According to the lot description in Leake’s auction catalog, Pray designed the body by pulling molds off an original Duesenberg Model J Durham Tourister. The final configuration is of a dual-cowl phaeton.
“A sweep panel was added to the Tourister body to combine Pray’s idea of a modern-day recreation in the Le Grande style,” the description says.
In attempting to stay true to his “what-might-have-been” concept for the Duesenberg, Pray installed an Auburn-designed V12 engine, which he sourced from a fire truck. The V12 is backed by a period-correct, three-speed manual transmission.

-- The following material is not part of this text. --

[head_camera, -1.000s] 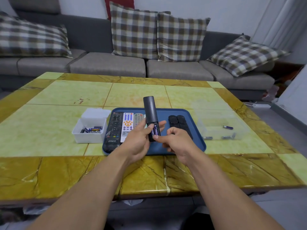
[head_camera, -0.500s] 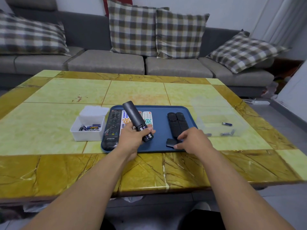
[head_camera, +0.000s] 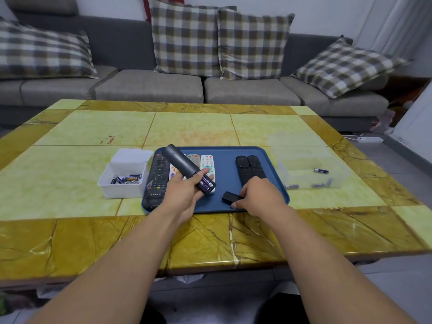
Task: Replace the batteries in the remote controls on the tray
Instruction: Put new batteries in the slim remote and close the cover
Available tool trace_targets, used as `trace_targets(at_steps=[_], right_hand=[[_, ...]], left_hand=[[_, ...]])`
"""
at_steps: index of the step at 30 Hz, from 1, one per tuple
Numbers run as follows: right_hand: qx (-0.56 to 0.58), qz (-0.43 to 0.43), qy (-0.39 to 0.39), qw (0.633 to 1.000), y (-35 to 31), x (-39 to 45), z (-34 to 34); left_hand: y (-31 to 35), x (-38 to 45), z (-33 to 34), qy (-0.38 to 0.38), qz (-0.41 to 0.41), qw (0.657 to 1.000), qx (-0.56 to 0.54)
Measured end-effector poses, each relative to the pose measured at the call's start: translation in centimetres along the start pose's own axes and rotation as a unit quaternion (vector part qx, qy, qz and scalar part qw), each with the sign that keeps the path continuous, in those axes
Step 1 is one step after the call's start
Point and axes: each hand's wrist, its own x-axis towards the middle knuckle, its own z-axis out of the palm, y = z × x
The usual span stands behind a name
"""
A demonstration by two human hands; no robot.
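My left hand [head_camera: 184, 195] grips a slim black remote [head_camera: 184, 166] above the blue tray [head_camera: 224, 206], back side up, with its battery bay open and batteries showing inside. My right hand [head_camera: 259, 195] pinches the small black battery cover [head_camera: 230, 198], which lies on the tray's near part. On the tray rest a large black remote [head_camera: 159, 176], white remotes [head_camera: 207, 163] partly hidden behind my left hand, and two slim black remotes [head_camera: 250, 166] side by side.
A white box [head_camera: 124, 181] holding several batteries stands left of the tray. A clear plastic box [head_camera: 315, 174] with a few batteries stands on the right. The yellow-green stone table [head_camera: 198, 127] reaches to a grey sofa with checked cushions [head_camera: 184, 38].
My left hand tilted the open remote leftward and lowered it over the tray. My right hand left the remote, went down to the tray and took the battery cover.
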Motion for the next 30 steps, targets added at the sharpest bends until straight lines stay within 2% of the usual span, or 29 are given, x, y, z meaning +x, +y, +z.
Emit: trace_targets(at_steps=[7,12,14,17,22,27,30], right_hand=[[0.107,-0.007,0.008,0.994,-0.4,0.1,0.7],[0.208,-0.069,0.149,0.964,-1.2,-0.7,-0.4],[0.175,-0.084,0.140,0.971,-1.5,-1.1,-0.2],[0.136,-0.059,0.106,0.983,-1.1,-0.7,1.2],[0.073,-0.038,0.134,0.988,-0.4,0.4,1.2],[-0.055,-0.150,0.064,0.985,-1.5,1.6,1.8],[-0.119,-0.164,0.047,0.978,-2.3,2.0,2.5]], left_hand=[[0.0,0.4,-0.5,0.056,0.026,0.998,0.023],[0.4,0.3,-0.4,0.037,-0.005,0.999,-0.004],[0.3,0.2,-0.1,0.029,-0.021,0.999,-0.025],[0.1,-0.1,0.1,0.051,-0.022,0.998,-0.013],[0.2,0.0,0.0,0.069,-0.011,0.997,-0.013],[0.2,0.2,-0.1,0.078,-0.004,0.997,-0.010],[0.5,0.2,-0.3,0.074,-0.003,0.997,-0.014]])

“One of the many innovations of the Auburn Cord Duesenberg empire had been the superbly engineered V12 engine for the Auburn line,” Leake says in its catalog description. “Even after the Auburn brand was discontinued, this basic engine design was kept alive and used for decades in fire engines produced by the American-LaFrance company.
“A V12 was acquired from one of these fire rigs for Pray’s Duesenberg project. He replaced and added all-original 1930s V12 accessories from his large parts inventory to recreate the classic Auburn V12 engine.”
The Duesenberg was built in Pray’s own Auburn Cord Duesenberg factory in Broken Arrow, Oklahoma, where the custom body was fitted with the famous Duesenberg grille, headlights and fenders originally created by industrial designer Gordon Buehrig, Pray’s longtime friend and colleague, the description says. The car stands on a set of chrome-plated Buffalo wire wheels, plus a pair of side-mount spares.
The Duesenberg is fully road ready, the seller says, having toured extensively over the years and appearing a number of times in the Auburn Cord Duesenberg Festival in Auburn, Indiana.
“Finished in gleaming red with deep burgundy sweep-panels, the lines of this car exude speed, elegance and luxury all rolled into one package,” Leake says. “From the dual side-mounted spare tires and outside exhaust to the front driving lights and luxurious leather interior, this Sport Phaeton paints a picture of grandeur not seen since the golden age of classic cars.”